毎月第2金曜日「まちはイキイキきらめきタイム」の時間は、12時30分からは「技術のつくだ煮」は、今回は佃のマイオピニオンです。


正栄技研 河原社長

技術のつくだ煮:正栄技研 河原守さん

2014年2月14日、第2金曜日のまちはイキイキきらめきタイム「技術のつくだ煮」のゲストは、(株)正栄技研 社長 河原 守さんです。

御自分の親御さんが60歳を過ぎて障害者になり、当初は輸入した階段昇降機を使用したが、怖がって殆ど利用する事がなく、垂直リフトが出来る前に亡くなられた。機械設計事務所を経営していたので、兵庫県の支援も得て、ユニバーサルデザインを取り入れた垂直リフトを3年かけて開発した。福祉機器は使う人の症状がそれぞれ違うので、症状に合わせた設計(オーダーメイド設計)が必要である。

当初開発した垂直リフトは“長田”からとった「チョータくん」と命名した。「チョータくん」は暖かみを感じられることを考え、木製家具調の設計にした。その後、神戸市の第1回デザインルネッサンスに応募し、世界的デザイナーの喜多俊之先生と一緒にアルミを使った、軽くて乗る人も安心出来る、斬新な設計の「ワンツーリフト」を開発した。
喜多先生は工業デザイン界のノーベル賞と言われるCompasso d’ Oro 賞をアジアでは初めて受賞された方で、海外にも多くの事務所をもって、世界中で活躍されている。

垂直リフトを開発した結果、多くの御家庭を訪問することが出来、困っている事が沢山見えてきた。それが新商品の引き戸装置の開発に繋がった。障害者と健常者が一緒に居住している場合、障害者はリモコンで開閉が出来、挟み込みの心配がないよう配慮していること、健常者は、通電している場合ても、容易に手で開閉が出来るようにしている。更に停電の場合でも開閉出来るようにしている。

会社は少人数でスピーディに経営する事を方針としている。一人ひとりが天才になり、総合すると集合天才になることを目指している。天才は最低限5人必要である。協力会社も含め、皆が自信を持ってスピーディに仕事をすることが大事と考えている。

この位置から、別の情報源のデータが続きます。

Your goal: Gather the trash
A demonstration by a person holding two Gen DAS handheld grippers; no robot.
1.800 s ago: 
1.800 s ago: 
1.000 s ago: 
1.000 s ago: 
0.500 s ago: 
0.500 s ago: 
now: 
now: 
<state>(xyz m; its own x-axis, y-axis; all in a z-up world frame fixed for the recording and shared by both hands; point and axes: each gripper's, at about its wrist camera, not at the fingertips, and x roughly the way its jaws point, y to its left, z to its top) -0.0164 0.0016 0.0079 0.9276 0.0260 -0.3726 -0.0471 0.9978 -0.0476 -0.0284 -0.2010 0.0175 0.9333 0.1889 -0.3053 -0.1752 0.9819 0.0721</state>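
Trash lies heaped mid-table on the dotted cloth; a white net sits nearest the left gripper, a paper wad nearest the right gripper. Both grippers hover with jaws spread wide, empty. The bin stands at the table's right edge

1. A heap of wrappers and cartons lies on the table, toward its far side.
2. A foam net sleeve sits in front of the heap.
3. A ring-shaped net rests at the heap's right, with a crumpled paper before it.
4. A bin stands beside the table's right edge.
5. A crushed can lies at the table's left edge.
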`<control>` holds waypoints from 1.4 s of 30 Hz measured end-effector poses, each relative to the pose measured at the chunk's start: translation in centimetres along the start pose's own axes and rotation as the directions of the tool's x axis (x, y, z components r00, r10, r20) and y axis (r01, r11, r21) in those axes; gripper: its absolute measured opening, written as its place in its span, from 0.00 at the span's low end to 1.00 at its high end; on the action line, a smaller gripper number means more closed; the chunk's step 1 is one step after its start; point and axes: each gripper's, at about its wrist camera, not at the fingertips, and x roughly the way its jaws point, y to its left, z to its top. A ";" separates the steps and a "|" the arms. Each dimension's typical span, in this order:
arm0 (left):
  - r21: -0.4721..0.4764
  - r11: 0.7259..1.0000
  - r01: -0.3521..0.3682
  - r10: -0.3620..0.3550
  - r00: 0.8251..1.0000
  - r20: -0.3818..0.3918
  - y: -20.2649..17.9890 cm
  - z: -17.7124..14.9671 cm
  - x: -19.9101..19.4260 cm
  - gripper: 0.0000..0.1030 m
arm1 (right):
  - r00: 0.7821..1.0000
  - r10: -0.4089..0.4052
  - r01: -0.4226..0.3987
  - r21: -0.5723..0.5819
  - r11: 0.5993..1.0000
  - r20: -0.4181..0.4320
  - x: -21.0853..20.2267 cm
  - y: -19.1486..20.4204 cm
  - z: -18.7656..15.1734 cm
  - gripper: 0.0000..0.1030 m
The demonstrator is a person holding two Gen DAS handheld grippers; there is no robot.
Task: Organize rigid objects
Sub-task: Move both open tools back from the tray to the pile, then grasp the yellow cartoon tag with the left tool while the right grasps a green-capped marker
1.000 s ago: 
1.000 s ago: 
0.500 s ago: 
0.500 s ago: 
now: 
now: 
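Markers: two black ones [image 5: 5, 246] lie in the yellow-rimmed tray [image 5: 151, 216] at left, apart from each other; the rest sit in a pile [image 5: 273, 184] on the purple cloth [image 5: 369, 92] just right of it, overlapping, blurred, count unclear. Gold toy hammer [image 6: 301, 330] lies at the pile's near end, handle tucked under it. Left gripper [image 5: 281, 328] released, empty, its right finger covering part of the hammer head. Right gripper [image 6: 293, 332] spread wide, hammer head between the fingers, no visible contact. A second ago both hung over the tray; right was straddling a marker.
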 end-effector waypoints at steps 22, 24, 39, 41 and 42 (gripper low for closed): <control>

(株)正栄技研は、社長を含め5人の零細企業ではあるが、常に利用者の立場に立ち、その要望を完璧に実現する設計をし、満足してもらえる福祉機器を提供している。そのために大企業に負けない確固たる経営方針をもち、社員の技術力を高める努力を常に行い、その成果を、利用者には安くて良い商品の提供に繋げている姿はとても素晴らしいと思いました。
世界的工業デザイナーの喜多俊之先生と個人的にも繋がりが出来るのは、川原さんの人徳と思いました。